If you do enterprise systems, you probably know annotations all too well. For me they are one of the things that are wrong with enterprise.

If you’ve ever done enterprise systems there is very high probability you were using Spring framework. Well, at least you know (about) it. Spring is the standard in enterprise world and as a standard it introduces other standard.

In Spring, annotations are all the way. Make endpoint, inject objects, set up configuration. Also don’t forget about annotation-driven parsing and database storage.
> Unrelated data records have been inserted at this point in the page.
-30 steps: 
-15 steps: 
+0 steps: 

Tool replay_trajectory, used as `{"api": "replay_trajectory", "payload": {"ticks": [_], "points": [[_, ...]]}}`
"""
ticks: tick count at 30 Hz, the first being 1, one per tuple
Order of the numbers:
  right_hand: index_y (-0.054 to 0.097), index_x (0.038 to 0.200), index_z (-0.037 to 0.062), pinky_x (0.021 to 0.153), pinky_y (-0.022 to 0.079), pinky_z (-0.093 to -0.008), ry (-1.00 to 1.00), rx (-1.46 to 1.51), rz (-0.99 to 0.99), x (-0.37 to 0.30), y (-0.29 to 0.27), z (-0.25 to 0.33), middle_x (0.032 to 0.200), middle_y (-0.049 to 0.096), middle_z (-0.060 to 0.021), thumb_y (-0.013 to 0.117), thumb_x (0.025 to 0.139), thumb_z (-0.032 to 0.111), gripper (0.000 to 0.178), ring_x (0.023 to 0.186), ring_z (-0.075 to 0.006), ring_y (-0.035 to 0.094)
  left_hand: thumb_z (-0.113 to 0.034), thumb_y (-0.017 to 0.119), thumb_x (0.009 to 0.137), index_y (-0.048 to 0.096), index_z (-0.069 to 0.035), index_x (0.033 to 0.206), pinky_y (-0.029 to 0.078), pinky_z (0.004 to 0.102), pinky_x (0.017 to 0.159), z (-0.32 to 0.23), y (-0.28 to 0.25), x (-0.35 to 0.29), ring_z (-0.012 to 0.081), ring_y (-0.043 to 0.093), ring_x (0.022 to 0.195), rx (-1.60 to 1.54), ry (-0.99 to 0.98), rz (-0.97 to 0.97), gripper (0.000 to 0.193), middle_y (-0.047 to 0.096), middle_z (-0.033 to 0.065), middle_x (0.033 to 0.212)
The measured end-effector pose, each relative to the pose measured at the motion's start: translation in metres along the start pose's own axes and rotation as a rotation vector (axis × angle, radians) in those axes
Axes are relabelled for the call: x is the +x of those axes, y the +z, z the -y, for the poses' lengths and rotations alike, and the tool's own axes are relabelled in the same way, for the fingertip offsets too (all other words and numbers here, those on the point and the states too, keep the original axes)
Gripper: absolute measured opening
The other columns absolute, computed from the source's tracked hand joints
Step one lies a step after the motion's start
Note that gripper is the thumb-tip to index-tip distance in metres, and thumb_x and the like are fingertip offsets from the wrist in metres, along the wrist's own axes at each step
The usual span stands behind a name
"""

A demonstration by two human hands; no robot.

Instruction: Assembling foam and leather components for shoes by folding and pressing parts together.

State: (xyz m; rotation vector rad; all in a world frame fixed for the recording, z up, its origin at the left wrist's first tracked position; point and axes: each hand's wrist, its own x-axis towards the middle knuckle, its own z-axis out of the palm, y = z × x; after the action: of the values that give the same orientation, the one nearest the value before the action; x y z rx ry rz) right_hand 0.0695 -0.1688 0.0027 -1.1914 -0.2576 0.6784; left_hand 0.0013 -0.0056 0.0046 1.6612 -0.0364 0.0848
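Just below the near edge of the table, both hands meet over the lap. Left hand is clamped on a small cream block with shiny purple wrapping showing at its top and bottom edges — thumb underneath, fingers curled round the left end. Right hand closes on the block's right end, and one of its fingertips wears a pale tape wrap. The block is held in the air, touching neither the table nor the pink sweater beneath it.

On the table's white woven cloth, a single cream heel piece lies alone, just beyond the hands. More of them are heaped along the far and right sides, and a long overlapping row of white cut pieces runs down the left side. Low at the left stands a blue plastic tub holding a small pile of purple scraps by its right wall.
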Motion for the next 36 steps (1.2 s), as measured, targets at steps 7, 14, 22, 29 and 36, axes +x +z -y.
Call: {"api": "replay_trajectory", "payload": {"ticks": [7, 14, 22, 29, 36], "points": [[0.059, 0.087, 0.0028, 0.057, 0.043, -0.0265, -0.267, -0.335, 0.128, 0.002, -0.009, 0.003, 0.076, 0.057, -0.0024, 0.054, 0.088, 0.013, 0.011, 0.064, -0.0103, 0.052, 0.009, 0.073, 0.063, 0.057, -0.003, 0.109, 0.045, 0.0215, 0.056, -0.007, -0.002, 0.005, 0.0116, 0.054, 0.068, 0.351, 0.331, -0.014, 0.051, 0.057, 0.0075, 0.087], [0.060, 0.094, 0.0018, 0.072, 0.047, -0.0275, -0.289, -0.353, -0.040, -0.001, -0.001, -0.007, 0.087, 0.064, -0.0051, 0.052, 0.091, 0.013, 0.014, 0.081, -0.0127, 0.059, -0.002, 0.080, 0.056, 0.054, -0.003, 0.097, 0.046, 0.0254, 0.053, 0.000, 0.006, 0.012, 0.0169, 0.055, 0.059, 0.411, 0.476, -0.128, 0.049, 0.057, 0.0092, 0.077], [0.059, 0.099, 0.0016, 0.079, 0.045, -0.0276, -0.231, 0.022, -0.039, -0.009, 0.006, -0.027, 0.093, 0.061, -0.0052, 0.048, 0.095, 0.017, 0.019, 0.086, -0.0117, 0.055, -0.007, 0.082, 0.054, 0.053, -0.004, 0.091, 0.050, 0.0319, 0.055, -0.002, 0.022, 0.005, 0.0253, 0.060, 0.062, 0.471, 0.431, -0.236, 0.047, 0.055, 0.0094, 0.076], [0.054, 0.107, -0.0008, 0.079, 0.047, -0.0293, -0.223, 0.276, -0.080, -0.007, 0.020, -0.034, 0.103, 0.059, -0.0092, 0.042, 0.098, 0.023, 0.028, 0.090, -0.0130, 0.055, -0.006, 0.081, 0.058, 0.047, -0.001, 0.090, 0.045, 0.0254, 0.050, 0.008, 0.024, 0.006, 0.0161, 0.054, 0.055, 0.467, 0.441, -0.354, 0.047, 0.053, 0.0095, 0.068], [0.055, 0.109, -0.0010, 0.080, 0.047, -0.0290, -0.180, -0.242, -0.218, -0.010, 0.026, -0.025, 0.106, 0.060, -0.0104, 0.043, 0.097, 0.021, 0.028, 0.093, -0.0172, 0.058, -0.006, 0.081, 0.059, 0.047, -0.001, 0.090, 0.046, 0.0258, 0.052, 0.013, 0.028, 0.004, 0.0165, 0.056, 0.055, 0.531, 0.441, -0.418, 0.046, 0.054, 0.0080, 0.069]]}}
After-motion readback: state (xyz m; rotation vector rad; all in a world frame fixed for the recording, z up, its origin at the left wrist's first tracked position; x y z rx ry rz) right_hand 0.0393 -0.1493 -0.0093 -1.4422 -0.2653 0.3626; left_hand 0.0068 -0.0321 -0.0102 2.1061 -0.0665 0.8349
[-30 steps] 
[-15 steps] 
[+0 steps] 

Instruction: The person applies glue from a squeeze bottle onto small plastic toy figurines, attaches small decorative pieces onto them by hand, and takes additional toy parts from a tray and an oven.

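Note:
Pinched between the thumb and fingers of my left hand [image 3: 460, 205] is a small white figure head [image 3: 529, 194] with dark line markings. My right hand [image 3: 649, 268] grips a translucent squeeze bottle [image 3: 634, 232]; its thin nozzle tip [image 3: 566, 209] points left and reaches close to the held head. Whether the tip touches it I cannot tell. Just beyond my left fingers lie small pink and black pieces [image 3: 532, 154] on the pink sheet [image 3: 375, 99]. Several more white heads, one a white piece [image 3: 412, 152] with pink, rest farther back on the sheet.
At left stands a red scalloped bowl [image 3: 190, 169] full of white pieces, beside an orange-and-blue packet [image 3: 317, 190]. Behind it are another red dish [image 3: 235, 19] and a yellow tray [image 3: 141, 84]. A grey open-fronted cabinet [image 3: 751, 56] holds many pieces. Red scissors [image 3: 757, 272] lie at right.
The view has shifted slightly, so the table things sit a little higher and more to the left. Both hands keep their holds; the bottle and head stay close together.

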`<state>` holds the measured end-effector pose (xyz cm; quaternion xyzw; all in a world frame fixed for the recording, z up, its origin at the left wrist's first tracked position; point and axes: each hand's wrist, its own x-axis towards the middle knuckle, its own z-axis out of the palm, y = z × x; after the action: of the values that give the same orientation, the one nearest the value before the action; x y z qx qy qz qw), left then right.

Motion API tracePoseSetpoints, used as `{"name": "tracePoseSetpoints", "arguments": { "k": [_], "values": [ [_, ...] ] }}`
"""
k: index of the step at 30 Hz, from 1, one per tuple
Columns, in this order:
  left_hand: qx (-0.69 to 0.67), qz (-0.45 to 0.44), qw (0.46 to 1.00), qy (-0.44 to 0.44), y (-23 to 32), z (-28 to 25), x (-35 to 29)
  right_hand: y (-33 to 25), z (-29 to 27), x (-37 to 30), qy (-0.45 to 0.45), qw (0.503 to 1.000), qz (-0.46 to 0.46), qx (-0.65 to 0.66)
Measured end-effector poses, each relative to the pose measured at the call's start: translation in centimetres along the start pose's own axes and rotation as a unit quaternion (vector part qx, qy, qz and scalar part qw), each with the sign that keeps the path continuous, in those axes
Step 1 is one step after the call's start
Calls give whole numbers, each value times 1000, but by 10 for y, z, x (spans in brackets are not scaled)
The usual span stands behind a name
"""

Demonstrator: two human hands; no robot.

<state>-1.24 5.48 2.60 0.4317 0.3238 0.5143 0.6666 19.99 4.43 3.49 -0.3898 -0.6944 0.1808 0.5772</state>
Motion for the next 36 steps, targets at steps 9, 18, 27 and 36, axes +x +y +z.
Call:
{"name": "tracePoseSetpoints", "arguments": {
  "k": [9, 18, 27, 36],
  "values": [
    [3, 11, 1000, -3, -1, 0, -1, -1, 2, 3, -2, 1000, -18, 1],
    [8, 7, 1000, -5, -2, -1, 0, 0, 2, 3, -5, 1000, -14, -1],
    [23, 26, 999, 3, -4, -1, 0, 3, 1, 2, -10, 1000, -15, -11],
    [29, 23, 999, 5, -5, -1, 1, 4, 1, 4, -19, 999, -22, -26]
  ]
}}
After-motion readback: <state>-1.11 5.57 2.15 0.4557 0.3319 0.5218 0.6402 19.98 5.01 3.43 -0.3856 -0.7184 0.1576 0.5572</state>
Just take a look at some simplified examples from the most exemplary project - Spring’s minimal pet shop:

Owner model:

@Entity
@Table(name = "owners")
public class Owner extends Person {
    @Column(name = "address")
    @NotEmpty
    private String address;

    @Column(name = "city")
    @NotEmpty
    private String city;

    @Column(name = "telephone")
    @NotEmpty
    @Digits(fraction = 0, integer = 10)
    private String telephone;

CacheConfig:

@org.springframework.context.annotation.Configuration
@EnableCaching
@Profile("production")
class CacheConfig {

    @Bean
    public JCacheManagerCustomizer cacheManagerCustomizer() {
        return cm -> {
            Configuration<Object, Object> cacheConfiguration = createCacheConfiguration();
            cm.createCache("vets", cacheConfiguration);
        };
}

Sometimes it’s really cool. Just add annotation and PUFF - your objects are persistent. Another annotation and BAM - you can convert them to JSON.

MAGIC

But it always comes at a price. Magic is cool because it does magical things, but at the same time it’s mysterious - you don’t know how it works and you can manage it only partially.

First problem: what to do if something doesn’t work? Good luck. Especially if your project is big and magic is equally big - i.e. Spring. Sure, after some time you get to know Spring better and better, but it is constantly changing and there are many annotations in the world from other projects. Annotations is magic you don’t control. Sometimes you don’t need that control but when you do, you might be in trouble.

Second thing: control of the app flow. I find entering Spring project to be more troubling because of annotations. They do dependency injection, aspects and so on. Your class might look as unused but thanks to Spring’s sorcery it actually might be used. Following flow control is more complicated without one place composing classes. Also @Autowired may seem innocent but it makes adding dependent objects so easy, it is often abused.

My final issue with annotations is lack of compile-time safety. You don’t have method references, just strings. Fields references? No, still only strings. I think we can all agree that compile-time safety is pretty cool. Unfortunately, annotations sometimes take away that safety from us.

Am I against annotations? Not really, I use them. But I try not to use them if I can and if doesn’t complicate things too much.

There is always a tradeoff. You trade easier and faster development for less understanding. And that’s cool, sometimes you really don’t need that deep understanding. Another time you might trade easy and fast configuration for worse project navigation and steeper learning curve. That might be also cool if your modules are very simple. The most important thing is to be aware of the tradeoffs and accept them consciously.